Below is an example of the raw recording of 3 sync streams (digital inputs) via wavesurfer. After an initial delay, the acquisition is triggered and the scanning starts (2P frames, master). At the same time the camera for tracking of 2 LEDs is triggered and every exposure is registered (Tracking frames). The (Wheel) stream records serial events that are sent from a microcontroller that is registering data from a rotary encoder attached to a running wheel (irregular since script wasn’t running).

Synchronisation of parallel data streams

Events are extracted according to the polarity of the digital signal - i.e. rising or falling edge - and shown on the image below as red bars. A last_index_master is inferred (since not actually recorded) and the other sync streams are cut accordingly. To concatenate multiple (sub-)sessions, sync streams are zeroed on master (first_index_master) and every subsequent sync stream is concatenated to the previous one adding 1 to last_index_master.

Synchronisation of parallel data streams

Wavesurfer stores its data in an hdf5 container. A reader for these containers is provided under /helpers/mini2p_wavesurfer.py.

Scanimage sync

The OpenMiniscope system implements one particular special case of the more general synchronisation scheme outlined above. Data can be pre-synchronised with the ScanImage software.

In the case of “pre-synchronisation”, every instrument that is used is triggered by a signal sent from the “master” device, which is typically the device that acquires data directly from the two-photon imaging system. Each time that the laser scanner begins a new scan, a TTL signal will be sent to the subject tracking camera, causing it to record a tracking frame at the same time (or with a constant, known, offset delay).

In the case of multi-plane imaging, a TTL signal will be sent at the start of each plane. Therefore, for a cell present in one plane out of N imaged planes, the tracking data will have N times more data points than the cell has fluoresence data points, and it is necessary to select the appropriate data points to be matched. For example, if the two-photon microscope is scanning an entire volume every 100 ms (10Hz), and the volume contains 2 planes, then the tracking camera will record every 50 ms (20Hz).

For instruments where the acquisition rate of the two-photon imaging frames is too slow, a much higher rate of data may be transmitted to the “spare” imaging channels, with the data being saved as an array stored as another Tif. This method does not directly provide higher temporal resolution, since the timestamp data is only recorded per-Tif, and not per-Tif-pixel: a higher temporal resolution may be approximately inferred

Pre-synchronisation via ScanImage

In the case of pre-synchronised ScanImage data, a Tracking frame is generated every time a new plane acquisition starts.

Pre-synchronisation via ScanImage with a high bandwidth instrument recording via a spare imaging channel

Where 1:1 sampling frequency is not adequate, an external instrument running on its own independent clock can feed data into one of the spare imaging channels, with data saved as an additional tif layer per plane.

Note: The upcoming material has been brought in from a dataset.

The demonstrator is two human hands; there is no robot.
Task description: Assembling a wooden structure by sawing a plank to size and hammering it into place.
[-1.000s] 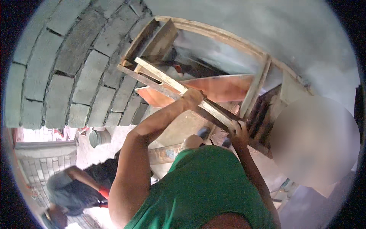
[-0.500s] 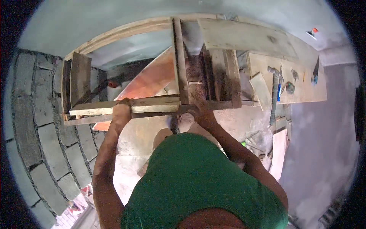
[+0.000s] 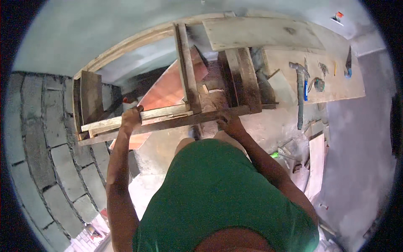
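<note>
A pale wooden batten [image 3: 161,112] lies along the inner side of the front rail [image 3: 205,117] of a wooden frame. My left hand [image 3: 132,118] is closed round the batten toward its left part. The batten's right end sits beside the middle post [image 3: 187,67]. My right hand [image 3: 228,124] rests at the darker front rail, right of that post, with fingers curled at its edge; they are partly hidden, so their grip is unclear.
A plywood panel [image 3: 268,35] covers the frame's back right. On a lower board [image 3: 336,84] lie a hammer [image 3: 299,92], a blue-handled tool [image 3: 306,89] and nails [image 3: 322,68]. A reddish sheet [image 3: 166,86] leans inside the frame. Block wall [image 3: 54,147] stands at left; wood scraps [image 3: 317,164] lie right.
The view has tilted and shifted. The batten's right end has moved left, off the middle post's front and beside it. My right hand has slid right along the rail; my left keeps its hold.
</note>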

Note that this approach has some drawbacks: data is streamed into the tif in parallel with the timing of the laser scanner, which may result either in un-recorded data (instrument faster than laser scanner) or empty pixels (instrument slower than laser scanner). Any non-linearity in the per-pixel timing owing to the non-linear behaviour of the laser scanner must be accounted for when inferring the per-pixel timing.

Femtonics Sync

For the femtonics setup (.mesc files), the internal oscilloscope function is used to record events in sync with acquisition (see /helpers/femto_mesc.py).